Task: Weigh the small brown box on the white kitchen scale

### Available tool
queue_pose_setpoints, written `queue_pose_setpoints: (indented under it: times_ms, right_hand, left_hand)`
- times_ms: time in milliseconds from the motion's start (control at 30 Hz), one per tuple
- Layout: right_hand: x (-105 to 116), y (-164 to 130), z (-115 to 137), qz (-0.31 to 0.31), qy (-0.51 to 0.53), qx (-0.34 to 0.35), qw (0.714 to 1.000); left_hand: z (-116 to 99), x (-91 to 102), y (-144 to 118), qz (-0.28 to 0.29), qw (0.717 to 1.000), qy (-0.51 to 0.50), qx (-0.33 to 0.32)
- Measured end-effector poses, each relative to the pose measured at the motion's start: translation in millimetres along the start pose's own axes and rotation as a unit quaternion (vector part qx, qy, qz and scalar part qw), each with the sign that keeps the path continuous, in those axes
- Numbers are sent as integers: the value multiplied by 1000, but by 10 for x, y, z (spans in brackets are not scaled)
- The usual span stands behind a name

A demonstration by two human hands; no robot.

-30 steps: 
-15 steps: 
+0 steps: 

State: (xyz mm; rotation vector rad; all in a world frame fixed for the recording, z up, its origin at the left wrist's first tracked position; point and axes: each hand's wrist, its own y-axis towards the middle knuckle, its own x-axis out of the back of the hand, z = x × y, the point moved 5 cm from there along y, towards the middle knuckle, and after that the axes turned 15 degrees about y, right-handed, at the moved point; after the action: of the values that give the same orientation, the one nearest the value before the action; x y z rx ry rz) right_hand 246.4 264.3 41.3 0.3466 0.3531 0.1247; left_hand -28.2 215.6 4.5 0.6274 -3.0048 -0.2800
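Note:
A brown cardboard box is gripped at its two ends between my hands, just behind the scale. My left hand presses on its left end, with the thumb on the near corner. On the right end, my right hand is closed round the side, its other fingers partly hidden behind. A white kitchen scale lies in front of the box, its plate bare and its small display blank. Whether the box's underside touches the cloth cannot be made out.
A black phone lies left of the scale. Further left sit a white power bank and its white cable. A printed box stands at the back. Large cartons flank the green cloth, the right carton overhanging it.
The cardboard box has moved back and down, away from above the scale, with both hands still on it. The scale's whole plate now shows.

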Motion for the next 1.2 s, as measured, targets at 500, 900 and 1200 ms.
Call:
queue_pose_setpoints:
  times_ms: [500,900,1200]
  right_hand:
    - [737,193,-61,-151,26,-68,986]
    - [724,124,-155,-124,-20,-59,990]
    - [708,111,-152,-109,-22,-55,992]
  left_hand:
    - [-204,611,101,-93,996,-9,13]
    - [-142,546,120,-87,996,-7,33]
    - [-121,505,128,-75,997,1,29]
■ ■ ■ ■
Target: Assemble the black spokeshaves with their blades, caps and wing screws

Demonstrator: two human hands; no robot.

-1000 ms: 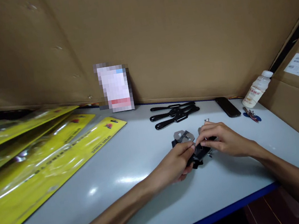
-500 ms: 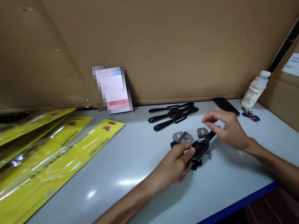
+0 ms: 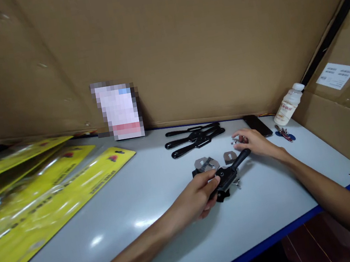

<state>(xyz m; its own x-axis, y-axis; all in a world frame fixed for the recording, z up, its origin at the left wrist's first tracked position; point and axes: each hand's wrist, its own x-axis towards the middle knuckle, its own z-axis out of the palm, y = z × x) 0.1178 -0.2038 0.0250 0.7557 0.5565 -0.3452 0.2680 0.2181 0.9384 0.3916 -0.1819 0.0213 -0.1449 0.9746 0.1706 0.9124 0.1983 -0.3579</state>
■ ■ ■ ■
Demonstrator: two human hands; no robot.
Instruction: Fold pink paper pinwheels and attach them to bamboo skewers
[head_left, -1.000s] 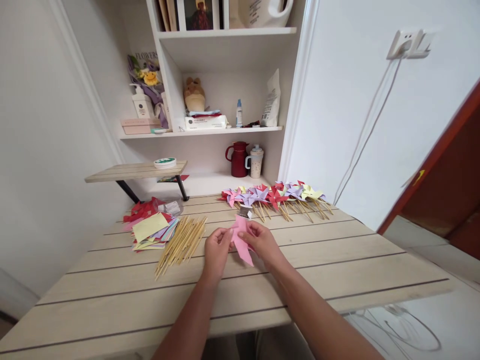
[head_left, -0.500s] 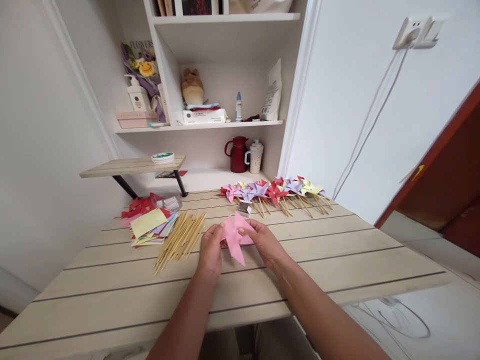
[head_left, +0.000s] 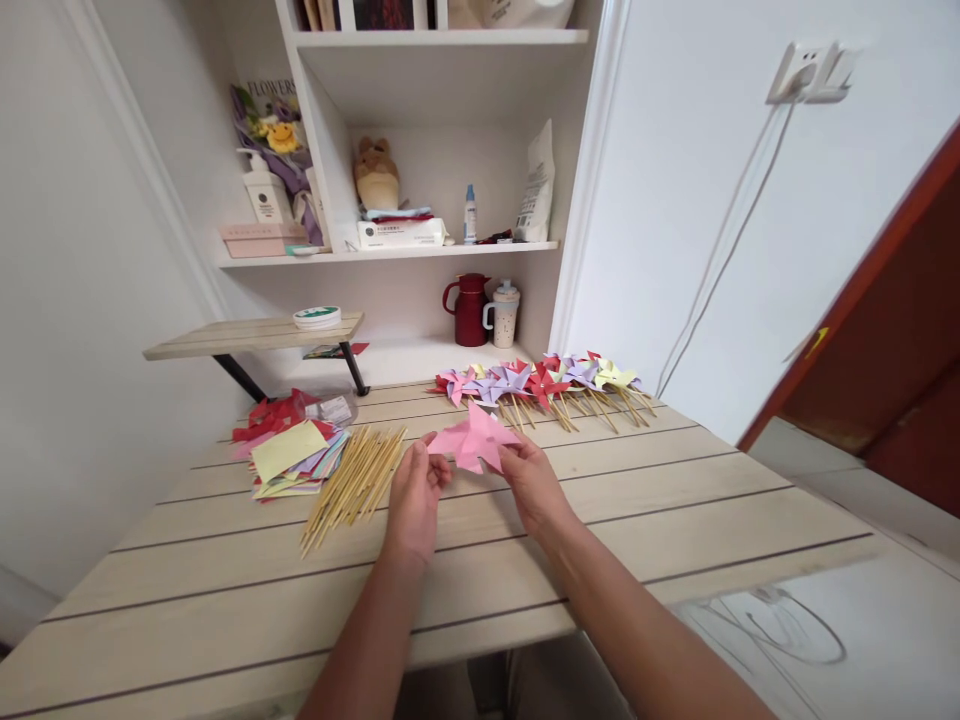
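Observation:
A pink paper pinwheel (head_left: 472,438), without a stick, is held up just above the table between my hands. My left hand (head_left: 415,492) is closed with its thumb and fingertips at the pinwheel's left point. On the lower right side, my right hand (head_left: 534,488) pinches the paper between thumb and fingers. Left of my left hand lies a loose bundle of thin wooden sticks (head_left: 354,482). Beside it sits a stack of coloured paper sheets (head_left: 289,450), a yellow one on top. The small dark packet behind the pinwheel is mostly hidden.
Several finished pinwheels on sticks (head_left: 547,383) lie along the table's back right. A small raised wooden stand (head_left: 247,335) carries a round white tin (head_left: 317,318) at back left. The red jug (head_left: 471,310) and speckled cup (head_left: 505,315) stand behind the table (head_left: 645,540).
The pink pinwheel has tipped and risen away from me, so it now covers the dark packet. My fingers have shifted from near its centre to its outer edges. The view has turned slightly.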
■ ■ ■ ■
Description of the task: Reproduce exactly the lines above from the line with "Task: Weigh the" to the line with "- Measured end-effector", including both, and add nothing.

Answer for the task:
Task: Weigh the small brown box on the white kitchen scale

### Available tool
queue_pose_setpoints, written `queue_pose_setpoints: (indented under it: times_ms, right_hand, left_hand)`
- times_ms: time in milliseconds from the motion's start (control at 30 Hz), one per tuple
- Layout: right_hand: x (-105 to 116), y (-164 to 130), z (-115 to 137), qz (-0.31 to 0.31), qy (-0.51 to 0.53), qx (-0.34 to 0.35), qw (0.714 to 1.000); left_hand: z (-116 to 99), x (-91 to 102), y (-144 to 118), qz (-0.28 to 0.29), qw (0.717 to 1.000), qy (-0.51 to 0.50), qx (-0.33 to 0.32)
- Measured end-effector poses, each relative to the pose measured at the motion's start: translation in millimetres along the start pose's own axes and rotation as a unit quaternion (vector part qx, qy, qz and scalar part qw), each with the sign that keeps the path continuous, in those axes

The answer has been written out in full.